Intellectual Property
Patents
Surgical Safety Technologies’ intellectual property exemplifies our commitment to innovation. The following list includes the patents applied to our solutions.
Operating room black-box device, system, method and computer readable medium for error and event prediction
A multi-channel recorder/encoder for collecting, integrating, synchronizing and recording medical or surgical data received as independent live or real-time data streams from a plurality of hardware units. The medical or surgical data relating to a live or real-time medical procedure. Example hardware units include a control interface, cameras, sensors, audio devices, and patient monitoring hardware. Further example systems may include a cloud based platform incorporating the encoder.
System and method for biometric data capture for event prediction
A computer implemented system for automatically recording and generating predictive outputs relating to a medical procedure is described. The system is augmented with biometric sensory data from a biometric sensor coupled to a body of a healthcare practitioner. The biometric sensory data is processed to obtain one or more time-synchronized data objects providing a proxy to an estimated stress level associated with the healthcare practitioner, and the one or more time-synchronized data objects are utilized to identify abnormality-related durations of time encapsulated in the form of time-based metadata tags. The time-based metadata tags are utilized to automatically modify characteristics of the recording or generating of predictive outputs to temporarily consume more computational processing resources during the abnormality-related durations of time.
Hierarchical cnn-transformer based machine learning
Clinical prediction models often use structured variables and provide outcomes that are not readily interpretable by clinicians. Further, text medical notes may contain information not immediately available in structured variables. Applicants propose a hierarchical CNN-Transformer model with an explicit attention mechanism as an interpretable, multi-task clinical language model.
System and method for adverse event detection or severity estimation from surgical data
Embodiments described herein may provide devices, systems, methods, and/or computer readable medium for adverse event detection and severity estimation in surgical videos. The system can train multiple models for adverse detection and severity estimation. The system can load selected models for real-time adverse event detection and severity estimation.
System and method for surgical performance tracking and measurement
Computer implemented methods and systems are provided for training a machine learning architecture for surgical performance tracking and measurement based on surgical procedure video data set. The methods and systems include, in a first aspect, a sequential relation architecture and a dimensionality reduction architecture. In a second aspect, the methods and systems include a surgical instrument instance segmentation architecture, a decomposition model, and a sequential relation architecture. The video data is processed on a frame level to generate compressed or reduced representations of the video data.

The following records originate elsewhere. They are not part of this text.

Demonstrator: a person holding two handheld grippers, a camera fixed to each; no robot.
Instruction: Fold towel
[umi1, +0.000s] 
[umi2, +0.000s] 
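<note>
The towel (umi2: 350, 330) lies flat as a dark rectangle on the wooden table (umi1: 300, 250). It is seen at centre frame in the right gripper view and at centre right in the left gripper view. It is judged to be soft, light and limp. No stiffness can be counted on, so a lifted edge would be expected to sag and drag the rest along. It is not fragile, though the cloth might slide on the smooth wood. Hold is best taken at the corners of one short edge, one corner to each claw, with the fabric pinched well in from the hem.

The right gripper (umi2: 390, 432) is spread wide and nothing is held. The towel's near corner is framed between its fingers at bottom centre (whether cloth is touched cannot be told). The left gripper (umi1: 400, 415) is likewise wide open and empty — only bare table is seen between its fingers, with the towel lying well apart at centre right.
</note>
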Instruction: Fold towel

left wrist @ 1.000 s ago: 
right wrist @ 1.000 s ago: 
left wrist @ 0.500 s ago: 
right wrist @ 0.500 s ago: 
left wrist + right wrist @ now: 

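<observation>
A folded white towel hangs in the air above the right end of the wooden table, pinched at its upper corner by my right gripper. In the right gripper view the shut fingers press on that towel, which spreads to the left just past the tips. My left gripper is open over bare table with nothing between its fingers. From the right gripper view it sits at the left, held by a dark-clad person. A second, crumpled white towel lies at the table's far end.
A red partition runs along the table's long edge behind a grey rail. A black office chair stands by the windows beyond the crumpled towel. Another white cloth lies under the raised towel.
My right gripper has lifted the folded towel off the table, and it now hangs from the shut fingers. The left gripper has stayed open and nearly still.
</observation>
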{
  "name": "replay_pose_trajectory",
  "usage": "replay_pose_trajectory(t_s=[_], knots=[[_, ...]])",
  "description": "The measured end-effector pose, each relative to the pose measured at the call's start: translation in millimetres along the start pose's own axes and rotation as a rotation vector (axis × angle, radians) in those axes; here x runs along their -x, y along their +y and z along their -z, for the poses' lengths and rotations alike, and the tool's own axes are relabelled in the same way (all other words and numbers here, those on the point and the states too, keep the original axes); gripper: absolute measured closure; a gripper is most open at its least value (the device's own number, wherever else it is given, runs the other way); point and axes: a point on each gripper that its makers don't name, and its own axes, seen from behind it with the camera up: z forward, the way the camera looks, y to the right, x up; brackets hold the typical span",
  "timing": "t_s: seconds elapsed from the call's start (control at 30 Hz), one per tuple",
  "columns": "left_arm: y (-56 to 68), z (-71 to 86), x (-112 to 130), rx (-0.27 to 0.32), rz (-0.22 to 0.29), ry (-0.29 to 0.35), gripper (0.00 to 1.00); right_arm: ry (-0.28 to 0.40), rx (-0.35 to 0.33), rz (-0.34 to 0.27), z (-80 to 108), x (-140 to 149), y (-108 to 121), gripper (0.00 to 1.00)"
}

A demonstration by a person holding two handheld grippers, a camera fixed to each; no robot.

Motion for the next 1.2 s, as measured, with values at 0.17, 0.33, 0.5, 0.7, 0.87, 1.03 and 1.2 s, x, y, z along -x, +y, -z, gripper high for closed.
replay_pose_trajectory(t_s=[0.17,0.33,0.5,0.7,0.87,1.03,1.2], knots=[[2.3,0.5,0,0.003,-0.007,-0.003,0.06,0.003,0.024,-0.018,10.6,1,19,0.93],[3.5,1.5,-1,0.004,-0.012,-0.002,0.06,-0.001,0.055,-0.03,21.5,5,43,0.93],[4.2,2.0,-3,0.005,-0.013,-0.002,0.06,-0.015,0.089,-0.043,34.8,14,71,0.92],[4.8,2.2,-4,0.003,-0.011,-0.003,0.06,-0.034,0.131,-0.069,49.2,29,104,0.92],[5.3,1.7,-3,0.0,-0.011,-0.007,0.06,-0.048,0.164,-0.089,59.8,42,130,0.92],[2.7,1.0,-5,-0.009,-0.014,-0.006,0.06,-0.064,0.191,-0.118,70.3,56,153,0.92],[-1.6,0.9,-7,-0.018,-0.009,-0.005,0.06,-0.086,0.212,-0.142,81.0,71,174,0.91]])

Body-mounted or object-mounted camera system
An object or body-mounted camera apparatus for recording surgery is provided that is adapted for tracking a relevant visual field of an on-going operation. To help maintain visibility and/or focus of the visual field, specific machine learning approaches are proposed in combination with control commands to shift a physical positioning or a perspective of the camera apparatus. Additional variations are directed to tracking obstructions based on the visual field of the camera, which can be utilized for determining a primary recording for use when there are multiple cameras being used in concert.
Operating room black-box device, system, method and computer readable medium
A multi-channel recorder/encoder for collecting, integrating, synchronizing and recording medical or surgical data received as independent live ware units. The medical or surgical data relating to a live or real-time medical procedure. Example hardware units include a control interface, cameras, sensors, audio devices, and patient monitoring hardware. Further example systems may include a cloud based platform incorporating the encoder.
Systems and methods for surgical video de-identification
An improved approach is described herein wherein an automated de-identification system is provided to process the raw captured data. The automated de-identification system utilizes specific machine learning data architectures and transforms the raw captured data into processed captured data by modifying, replacing, or obscuring various identifiable features. The processed captured data can include transformed video or audio data.
System and method for operating room human traffic monitoring
Systems and methods for traffic monitoring in an operating room are disclosed herein. Video data of an operating room is received, the video data captured by a camera having a field of view for viewing movement of a plurality of individuals in the operating room during a medical procedure. An event data model is stored, the model including data defining a plurality of possible events within the operating room is stored. The video data is processed to track movement of objects within the operating room, the objects including at least one body part, and the processing using at least one detector trained to detect a given type of the objects. A likely occurrence of one of the possible events is determined based on the tracked movement.
Systems and methods for configuring and operating de-identification systems
Systems, devices, and methods of configuring and operating a de-identification system are provided. At least one electronic data model is maintained, which includes a plurality of de-identification requirements for removing personal information from clinical data obtained in a clinical environment, the plurality of de-identification requirements including requirements applicable to at least one jurisdiction of a plurality of jurisdictions. An identifier identifying one of the jurisdictions is received. The data model is traversed to determine a subset of the de-identification requirements applicable to the identified jurisdiction. Data defining a user selection of operating parameters of the de-identification system are received. The user selection is analyzed for conformity with the subset of de-identification requirements. In response to determining the user selection conforms with the subset of de-identification requirements, a signal is generated indicating the conformity. A configuration data structure is generated including data reflective of the user selection of operating parameters.